スケジュールが割れているから、予定通りに不在のほうが都合が良いのだろう。
予定の時間にドーレさんの館を訪ねると、この間とは別の男性が応接間に案内してくれた。
「お待たせいたしてしまいましたかな?」
「いえ、お替り内容で何よりです。良い物件はありましたか?」
「もちろんですとも。ずいぶん回られていたようですから、お目にしていると思いますよ」
ふむ。俺がこの地区であいさつ回りをしていることも把握済み、というアピールかな。
直接案内をしてくれるとのことで、ドーレさんと従僕二人を伴って屋敷を出る。
「そう言えば、孤児院の方にも伺わせていただきました。
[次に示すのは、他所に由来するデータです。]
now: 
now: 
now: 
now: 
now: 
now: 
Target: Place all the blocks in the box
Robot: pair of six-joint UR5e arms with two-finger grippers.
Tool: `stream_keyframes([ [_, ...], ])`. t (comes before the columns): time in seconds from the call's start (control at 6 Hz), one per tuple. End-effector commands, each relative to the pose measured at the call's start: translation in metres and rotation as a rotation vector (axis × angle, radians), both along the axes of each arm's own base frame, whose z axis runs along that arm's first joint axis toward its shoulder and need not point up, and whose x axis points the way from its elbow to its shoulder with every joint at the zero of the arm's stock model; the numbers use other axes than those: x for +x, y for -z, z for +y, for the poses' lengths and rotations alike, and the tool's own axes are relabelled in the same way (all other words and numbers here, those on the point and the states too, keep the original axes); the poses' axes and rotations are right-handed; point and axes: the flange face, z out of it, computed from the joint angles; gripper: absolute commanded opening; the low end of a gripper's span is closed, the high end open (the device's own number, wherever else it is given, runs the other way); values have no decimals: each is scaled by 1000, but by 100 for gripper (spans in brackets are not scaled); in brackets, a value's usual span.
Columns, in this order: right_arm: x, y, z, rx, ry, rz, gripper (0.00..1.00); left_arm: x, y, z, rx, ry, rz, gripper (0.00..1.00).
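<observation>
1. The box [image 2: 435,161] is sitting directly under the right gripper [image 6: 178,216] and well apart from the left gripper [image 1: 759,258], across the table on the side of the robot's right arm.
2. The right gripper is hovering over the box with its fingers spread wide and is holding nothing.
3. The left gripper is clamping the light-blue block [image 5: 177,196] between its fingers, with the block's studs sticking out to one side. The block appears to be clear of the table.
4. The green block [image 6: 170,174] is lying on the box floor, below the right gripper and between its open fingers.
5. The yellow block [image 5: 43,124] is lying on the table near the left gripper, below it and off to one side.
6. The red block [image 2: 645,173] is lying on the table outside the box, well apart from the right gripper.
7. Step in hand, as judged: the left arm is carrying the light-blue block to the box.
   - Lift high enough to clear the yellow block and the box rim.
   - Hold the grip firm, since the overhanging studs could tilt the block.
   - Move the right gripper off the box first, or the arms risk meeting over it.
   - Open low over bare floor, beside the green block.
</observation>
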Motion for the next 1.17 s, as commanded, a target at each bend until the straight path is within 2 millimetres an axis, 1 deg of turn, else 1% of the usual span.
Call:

グレイビアードでしたか?閉鎖されているようでしたが」
街中を歩くついてに、そう切り出してみた。
「ええ。少し前に院長が亡くなりまして。……ちょっと困ったことに成っているので、もし気づいたことが有れば教えていただけるとありがたいです」
「と、いいますと?」
「引継ぎ前に院長が亡くなられましたからな。代理の者を当てていたのですが、ひと月ほど前の魔物襲撃騒ぎの後突然辞めまして。その際の引継ぎがうまく行かず、子供たちが行方知れずになっているのです」
「……大問題では?」
「孤児院の管理は顔役の仕事ではないのですよ。襲撃の件で私もバタバタしておりましたし。この辺でも見かけたという話が出ているので、どこかには居るのでしょう。充てた前任が悪かったのか、はたまた院長との折り合いが悪かったのか。生活できる物資はあったはずなので、院を開ける理由は無いと思うのですけどね」
「なるほど。これ幸いと逃げ出したと」
「ええ。あそこは院長が高齢だったこともあって、本当に小さい子や体が弱い子はエイダールの方にお願いしておりましたから」
そこまで知っていて、この状況は黒だろう。
「外から見た限り、閉鎖されていたようですが?」
「この地区は外から来るものも多いですからね。空き家を開けておくと、浮浪者が住み着いてしまうのですよ。よそ者を警戒するわけではありませんが、犯罪者の隠れ家になっても困りますから」
ちゃんと申し出てくれれば支援をするのですけど、とこれ見よがしのため息をつく。
「もし、計画されている炊き出しに子供たちが来るようなら、それとなく居場所を聞いていただけますか。本格的に冬になる前に、孤児院を再開してあげる必要があります」
「……わかりました。気にかけておきます」
孤児院の話を振っても慌てるわけでも無し、これはなかなか厄介な相手かも知れないぞ。